--- START ---

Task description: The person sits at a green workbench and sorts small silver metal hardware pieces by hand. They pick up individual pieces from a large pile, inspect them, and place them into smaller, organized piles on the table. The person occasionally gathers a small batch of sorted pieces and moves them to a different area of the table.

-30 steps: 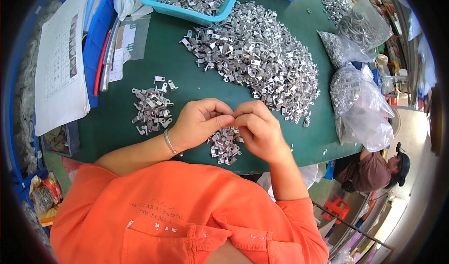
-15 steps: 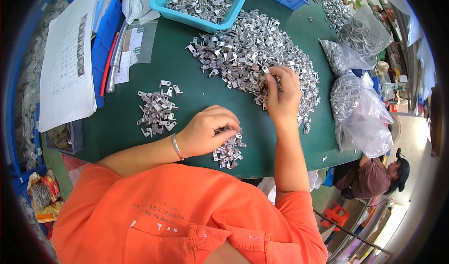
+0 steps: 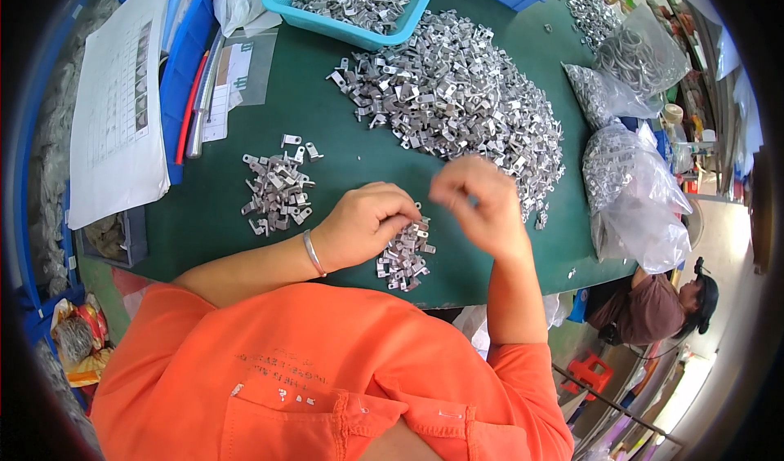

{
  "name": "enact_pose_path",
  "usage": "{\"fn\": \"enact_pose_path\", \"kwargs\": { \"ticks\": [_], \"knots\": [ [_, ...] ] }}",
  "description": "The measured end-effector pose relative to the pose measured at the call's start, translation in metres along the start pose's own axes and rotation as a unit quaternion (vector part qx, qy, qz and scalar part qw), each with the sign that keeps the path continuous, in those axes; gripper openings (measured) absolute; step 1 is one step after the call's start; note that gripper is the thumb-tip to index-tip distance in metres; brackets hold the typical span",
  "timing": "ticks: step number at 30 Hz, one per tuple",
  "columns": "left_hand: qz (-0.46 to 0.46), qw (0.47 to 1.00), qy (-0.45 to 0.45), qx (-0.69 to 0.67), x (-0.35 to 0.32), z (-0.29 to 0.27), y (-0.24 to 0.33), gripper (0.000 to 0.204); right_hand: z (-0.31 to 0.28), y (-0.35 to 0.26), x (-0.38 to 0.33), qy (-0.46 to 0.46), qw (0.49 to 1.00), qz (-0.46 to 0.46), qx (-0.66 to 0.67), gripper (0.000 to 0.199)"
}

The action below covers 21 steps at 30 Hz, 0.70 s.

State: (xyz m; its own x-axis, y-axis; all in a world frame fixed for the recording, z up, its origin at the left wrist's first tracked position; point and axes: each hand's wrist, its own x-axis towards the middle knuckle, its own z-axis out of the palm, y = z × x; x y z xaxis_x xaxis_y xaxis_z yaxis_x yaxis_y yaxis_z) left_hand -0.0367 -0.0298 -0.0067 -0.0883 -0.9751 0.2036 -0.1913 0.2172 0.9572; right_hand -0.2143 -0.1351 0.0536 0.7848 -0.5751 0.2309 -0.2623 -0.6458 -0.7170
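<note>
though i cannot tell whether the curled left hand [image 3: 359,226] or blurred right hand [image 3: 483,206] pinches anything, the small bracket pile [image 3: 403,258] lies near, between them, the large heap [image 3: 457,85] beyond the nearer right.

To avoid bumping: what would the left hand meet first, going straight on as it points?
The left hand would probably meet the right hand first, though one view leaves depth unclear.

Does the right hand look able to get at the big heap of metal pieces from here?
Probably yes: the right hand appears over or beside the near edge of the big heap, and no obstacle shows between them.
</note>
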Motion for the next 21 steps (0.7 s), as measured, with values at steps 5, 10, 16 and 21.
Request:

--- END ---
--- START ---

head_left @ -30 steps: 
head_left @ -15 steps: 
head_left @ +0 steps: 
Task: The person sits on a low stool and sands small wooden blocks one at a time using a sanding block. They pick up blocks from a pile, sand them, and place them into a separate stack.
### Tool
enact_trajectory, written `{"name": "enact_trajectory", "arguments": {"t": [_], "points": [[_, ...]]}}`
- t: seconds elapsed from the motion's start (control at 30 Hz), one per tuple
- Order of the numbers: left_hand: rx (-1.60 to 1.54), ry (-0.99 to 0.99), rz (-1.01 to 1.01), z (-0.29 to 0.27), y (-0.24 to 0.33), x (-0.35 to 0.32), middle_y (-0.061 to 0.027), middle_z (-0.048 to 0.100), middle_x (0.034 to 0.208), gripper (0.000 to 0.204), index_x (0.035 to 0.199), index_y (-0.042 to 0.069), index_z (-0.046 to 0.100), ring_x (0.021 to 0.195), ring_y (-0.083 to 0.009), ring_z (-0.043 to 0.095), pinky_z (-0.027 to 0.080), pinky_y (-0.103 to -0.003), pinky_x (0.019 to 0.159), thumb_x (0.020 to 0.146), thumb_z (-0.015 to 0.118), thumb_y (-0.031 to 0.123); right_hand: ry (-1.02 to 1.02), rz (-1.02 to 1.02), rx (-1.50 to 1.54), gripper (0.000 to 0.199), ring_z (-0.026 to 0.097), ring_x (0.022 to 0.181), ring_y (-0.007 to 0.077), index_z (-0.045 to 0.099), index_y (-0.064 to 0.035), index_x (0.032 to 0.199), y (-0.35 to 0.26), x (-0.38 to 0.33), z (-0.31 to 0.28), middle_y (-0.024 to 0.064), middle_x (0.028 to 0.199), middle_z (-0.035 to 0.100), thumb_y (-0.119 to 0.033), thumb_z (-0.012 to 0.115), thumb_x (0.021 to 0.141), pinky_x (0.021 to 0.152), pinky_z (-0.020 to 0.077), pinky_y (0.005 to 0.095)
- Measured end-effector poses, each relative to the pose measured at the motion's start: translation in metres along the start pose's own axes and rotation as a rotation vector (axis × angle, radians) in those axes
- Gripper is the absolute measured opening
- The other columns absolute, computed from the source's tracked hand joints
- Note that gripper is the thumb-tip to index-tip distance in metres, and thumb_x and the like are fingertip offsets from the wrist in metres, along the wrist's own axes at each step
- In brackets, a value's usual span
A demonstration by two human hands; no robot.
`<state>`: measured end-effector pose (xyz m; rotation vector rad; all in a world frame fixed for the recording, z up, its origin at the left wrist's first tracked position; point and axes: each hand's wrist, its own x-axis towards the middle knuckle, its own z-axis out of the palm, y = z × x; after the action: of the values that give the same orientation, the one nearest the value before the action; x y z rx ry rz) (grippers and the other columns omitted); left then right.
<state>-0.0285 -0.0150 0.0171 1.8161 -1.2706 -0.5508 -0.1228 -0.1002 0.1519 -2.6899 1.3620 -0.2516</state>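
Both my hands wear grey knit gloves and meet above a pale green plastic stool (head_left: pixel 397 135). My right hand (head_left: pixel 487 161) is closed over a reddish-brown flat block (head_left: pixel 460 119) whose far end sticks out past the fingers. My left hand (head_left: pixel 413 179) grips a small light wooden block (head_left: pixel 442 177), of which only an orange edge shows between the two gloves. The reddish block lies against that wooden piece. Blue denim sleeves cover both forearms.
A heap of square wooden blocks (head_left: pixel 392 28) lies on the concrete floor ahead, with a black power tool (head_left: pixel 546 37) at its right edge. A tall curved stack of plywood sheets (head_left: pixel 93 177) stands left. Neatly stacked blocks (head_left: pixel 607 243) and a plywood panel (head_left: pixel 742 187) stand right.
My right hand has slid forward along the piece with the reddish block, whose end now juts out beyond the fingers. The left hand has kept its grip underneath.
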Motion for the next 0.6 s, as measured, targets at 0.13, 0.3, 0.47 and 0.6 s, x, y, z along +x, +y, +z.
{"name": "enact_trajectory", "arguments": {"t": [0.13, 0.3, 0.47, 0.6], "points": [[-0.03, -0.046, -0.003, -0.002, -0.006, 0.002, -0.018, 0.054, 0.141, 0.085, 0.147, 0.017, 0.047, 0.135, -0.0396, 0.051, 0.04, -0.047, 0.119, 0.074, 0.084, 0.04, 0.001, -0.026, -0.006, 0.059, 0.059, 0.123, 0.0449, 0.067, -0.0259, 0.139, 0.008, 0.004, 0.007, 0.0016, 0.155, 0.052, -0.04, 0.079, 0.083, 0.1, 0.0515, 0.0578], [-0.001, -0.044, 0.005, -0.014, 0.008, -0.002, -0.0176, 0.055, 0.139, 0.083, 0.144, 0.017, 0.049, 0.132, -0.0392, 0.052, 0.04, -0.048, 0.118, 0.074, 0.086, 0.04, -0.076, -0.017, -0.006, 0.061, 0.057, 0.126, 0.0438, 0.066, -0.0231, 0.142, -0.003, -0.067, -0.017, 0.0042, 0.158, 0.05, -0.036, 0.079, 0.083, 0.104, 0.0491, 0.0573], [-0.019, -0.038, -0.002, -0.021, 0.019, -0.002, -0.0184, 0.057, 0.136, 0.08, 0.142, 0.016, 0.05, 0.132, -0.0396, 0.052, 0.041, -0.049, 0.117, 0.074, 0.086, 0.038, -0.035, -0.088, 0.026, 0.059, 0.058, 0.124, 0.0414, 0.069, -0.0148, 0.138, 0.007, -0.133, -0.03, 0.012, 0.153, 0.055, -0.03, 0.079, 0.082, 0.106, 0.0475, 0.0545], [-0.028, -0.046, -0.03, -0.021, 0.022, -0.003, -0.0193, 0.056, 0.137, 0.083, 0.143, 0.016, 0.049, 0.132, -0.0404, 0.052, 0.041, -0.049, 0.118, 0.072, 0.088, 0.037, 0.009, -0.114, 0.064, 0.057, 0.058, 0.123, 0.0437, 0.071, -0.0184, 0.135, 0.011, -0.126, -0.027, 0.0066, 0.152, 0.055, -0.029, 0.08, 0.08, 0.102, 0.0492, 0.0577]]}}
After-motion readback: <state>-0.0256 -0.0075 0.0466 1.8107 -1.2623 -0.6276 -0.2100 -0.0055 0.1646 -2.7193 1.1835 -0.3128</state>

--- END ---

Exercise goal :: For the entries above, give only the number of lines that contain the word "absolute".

Your solution :: 3